Skip to contents

Find duplicates by exact match

Usage

dup_find_exact(
  df,
  match_by,
  double_check = FALSE,
  check_by = "first_author_last_name_norm"
)

Arguments

df

A data frame with bibliographic information that has gone through text normalization. df must have the following 6 columns c("author", "title", "journal", "abstract", "year", "doi").

match_by

Quoted name of the column with information to match by (e.g., "doi_norm", "title", "title_norm").

double_check

Logical: Is confirmarion against another column needed? Defaults to FALSE.

check_by

Quoted name of the column with information to double check by. Not required/ignored if double_check == FALSE. Defaults to "first_author_last_name_norm" if double_check == TRUE.

Value

  • If double_check == FALSE, return the input df with a new column named "match".

  • If double_check == TRUE, return 2 data frames (the input df and df_manual_check).
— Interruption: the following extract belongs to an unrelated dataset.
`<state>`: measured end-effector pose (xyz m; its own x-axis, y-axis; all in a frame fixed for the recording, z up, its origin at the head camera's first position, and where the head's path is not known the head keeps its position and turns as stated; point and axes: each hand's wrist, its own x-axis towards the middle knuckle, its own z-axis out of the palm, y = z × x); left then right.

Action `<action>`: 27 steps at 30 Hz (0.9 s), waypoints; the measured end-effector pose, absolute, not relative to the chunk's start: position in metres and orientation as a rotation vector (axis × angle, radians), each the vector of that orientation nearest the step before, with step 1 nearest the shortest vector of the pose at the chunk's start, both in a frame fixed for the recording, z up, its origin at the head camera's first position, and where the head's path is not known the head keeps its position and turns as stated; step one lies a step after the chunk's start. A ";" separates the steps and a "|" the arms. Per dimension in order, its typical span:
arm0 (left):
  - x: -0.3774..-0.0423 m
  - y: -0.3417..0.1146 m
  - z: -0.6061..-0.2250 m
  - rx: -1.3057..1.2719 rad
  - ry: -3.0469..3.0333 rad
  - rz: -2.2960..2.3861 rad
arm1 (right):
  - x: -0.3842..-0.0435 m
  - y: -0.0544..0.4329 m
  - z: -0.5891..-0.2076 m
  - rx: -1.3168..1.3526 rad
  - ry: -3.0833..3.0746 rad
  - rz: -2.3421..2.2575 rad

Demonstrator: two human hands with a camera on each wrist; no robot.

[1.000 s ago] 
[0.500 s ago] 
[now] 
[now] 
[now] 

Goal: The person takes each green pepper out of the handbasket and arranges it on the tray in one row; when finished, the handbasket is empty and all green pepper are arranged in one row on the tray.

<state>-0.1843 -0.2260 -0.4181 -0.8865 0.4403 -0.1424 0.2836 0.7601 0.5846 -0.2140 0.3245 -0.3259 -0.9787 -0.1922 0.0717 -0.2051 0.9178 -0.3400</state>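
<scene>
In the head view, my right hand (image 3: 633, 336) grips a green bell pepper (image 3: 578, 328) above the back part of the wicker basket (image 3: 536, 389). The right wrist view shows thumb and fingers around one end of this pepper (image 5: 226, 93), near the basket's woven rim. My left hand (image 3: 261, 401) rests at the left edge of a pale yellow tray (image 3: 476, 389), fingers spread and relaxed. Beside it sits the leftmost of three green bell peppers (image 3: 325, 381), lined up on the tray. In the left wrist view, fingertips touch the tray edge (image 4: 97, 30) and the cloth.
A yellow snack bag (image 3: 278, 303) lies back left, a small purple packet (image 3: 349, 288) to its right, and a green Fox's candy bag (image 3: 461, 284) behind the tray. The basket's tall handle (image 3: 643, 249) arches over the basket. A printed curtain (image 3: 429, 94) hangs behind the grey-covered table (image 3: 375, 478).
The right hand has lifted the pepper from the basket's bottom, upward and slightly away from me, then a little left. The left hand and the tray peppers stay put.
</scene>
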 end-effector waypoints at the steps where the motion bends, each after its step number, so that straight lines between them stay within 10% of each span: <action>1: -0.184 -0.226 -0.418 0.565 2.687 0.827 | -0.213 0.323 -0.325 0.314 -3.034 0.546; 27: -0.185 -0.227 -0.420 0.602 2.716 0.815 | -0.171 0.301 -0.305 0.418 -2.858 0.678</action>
Syntax %<-% must be used in this case to have the function return 2 data frames.

Details

  • Records with missing information (i.e., NA) in match_by column won't be modified.

  • Double check criteria: Within each identified duplicate set, if check_by is the same, remain as duplicates without review; if check_by is different, output the duplicate set in df_manual_check for manual review.

Examples

library(zeallot)  # to use `%<-%`

# load example dataset
data(bib_example_small)

# text normalization of the data frame
df <- norm_df(bib_example_small)

# example 1:
df_1 <- dup_find_exact(df, match_by = "doi_norm", double_check = FALSE)
#> Error in df_no %>% relocate(match, .after = last_col()): could not find function "%>%"
# Alternatively, %<-% will also work
df_2 %<-% dup_find_exact(df, match_by = "doi_norm", double_check = FALSE)
#> Error in df_no %>% relocate(match, .after = last_col()): could not find function "%>%"

# example 2:
c(df, df_manual_check) %<-% dup_find_exact(df, match_by = "title_norm", double_check = TRUE, check_by = "first_author_last_name_norm")  # Syntax %<-% must be used in this case to have the function return 2 data frames.
#> Error in df_no %>% relocate(match, .after = last_col()): could not find function "%>%"